Aim of the exercise: Print, exactly as they stand, the lines below from the one that has "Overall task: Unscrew" to the one that has "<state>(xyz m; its", inclusive, leaving out the pictures.
(Input data)
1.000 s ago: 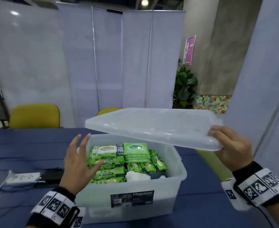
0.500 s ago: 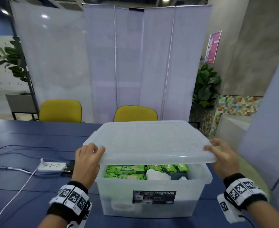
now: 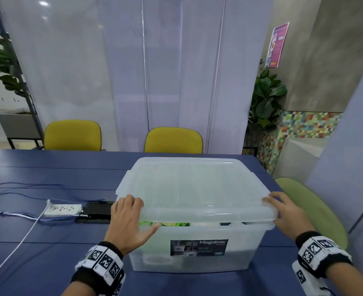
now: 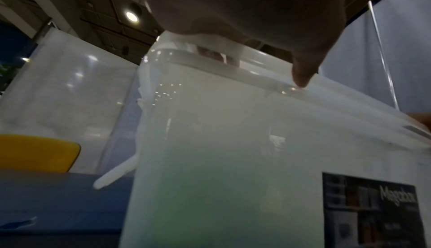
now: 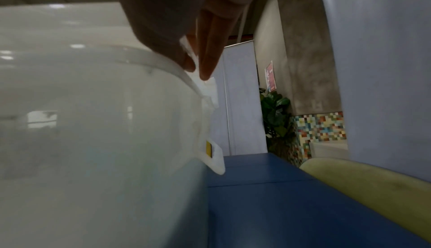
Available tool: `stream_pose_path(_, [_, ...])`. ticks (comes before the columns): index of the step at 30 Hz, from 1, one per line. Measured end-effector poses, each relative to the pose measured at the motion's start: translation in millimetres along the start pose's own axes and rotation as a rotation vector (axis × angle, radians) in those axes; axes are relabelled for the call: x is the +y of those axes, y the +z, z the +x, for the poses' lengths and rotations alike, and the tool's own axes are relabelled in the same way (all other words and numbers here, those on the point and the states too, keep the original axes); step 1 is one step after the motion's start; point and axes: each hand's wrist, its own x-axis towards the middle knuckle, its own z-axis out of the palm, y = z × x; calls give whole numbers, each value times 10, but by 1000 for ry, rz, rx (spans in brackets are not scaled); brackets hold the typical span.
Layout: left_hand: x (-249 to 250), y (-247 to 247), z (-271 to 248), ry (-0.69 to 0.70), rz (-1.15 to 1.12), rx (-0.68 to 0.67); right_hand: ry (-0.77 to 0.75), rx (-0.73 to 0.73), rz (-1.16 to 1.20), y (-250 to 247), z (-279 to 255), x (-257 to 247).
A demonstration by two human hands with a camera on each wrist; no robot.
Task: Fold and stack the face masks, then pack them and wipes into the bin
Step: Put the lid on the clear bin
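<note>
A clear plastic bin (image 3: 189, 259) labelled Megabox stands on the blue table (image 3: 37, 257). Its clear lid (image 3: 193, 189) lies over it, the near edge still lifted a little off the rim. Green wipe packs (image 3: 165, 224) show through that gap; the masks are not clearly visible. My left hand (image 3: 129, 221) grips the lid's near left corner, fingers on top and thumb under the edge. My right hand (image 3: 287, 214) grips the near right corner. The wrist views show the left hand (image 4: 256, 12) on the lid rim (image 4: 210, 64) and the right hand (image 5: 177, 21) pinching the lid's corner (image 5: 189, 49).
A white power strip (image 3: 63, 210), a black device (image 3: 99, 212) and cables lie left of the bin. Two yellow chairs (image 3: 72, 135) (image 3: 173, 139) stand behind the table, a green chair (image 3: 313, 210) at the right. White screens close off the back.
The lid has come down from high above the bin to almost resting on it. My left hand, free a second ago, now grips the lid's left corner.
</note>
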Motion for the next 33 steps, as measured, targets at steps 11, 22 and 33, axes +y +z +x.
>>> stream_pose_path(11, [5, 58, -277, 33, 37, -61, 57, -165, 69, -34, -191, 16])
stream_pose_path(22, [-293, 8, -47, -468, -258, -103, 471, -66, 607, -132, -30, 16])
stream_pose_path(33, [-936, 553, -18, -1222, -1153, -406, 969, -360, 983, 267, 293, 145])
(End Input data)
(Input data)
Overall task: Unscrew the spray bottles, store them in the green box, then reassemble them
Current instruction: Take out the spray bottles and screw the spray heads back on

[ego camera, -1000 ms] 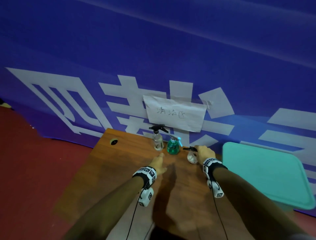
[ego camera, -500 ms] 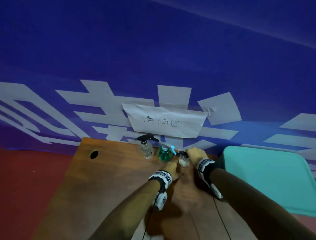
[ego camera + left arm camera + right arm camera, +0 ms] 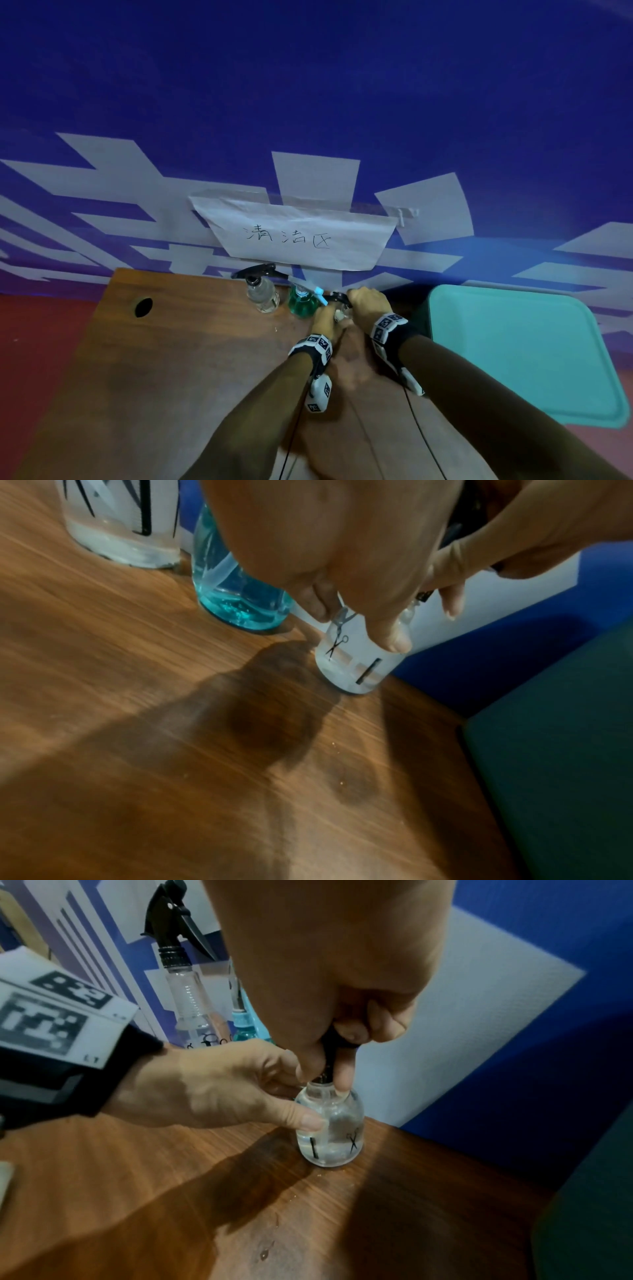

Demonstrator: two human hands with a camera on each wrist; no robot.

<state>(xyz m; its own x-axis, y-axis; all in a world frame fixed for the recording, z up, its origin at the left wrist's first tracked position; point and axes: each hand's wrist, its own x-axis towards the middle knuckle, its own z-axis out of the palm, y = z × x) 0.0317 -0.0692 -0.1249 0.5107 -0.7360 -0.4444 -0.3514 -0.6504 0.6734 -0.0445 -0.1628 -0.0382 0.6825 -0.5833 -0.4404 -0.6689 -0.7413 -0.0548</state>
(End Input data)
Answer below:
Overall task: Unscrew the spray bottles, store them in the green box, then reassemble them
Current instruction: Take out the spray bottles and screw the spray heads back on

[ego camera, -1000 ms] 
[ego camera, -500 ms] 
[ego camera + left arm camera + right arm camera, +0 ms] 

Demonstrator: two human hands with a camera on each wrist; no robot.

<state>(xyz m; its own x-axis, y-axis; all in a world frame fixed for the recording, z up, its origin at the left wrist's first tracked position; point and axes: each hand's wrist, its own x-axis towards the middle knuckle, its own z-axis out of the palm, y = z × x) 0.0317 -0.0692 -0.1249 0.5107 -0.7360 -0.4444 -0.3514 -0.6504 0.6734 -0.0445 -0.1628 -0.0382 0.6825 -0.5833 -0.4404 -0.6689 -0.7413 -0.0548</state>

Here the answer is complete.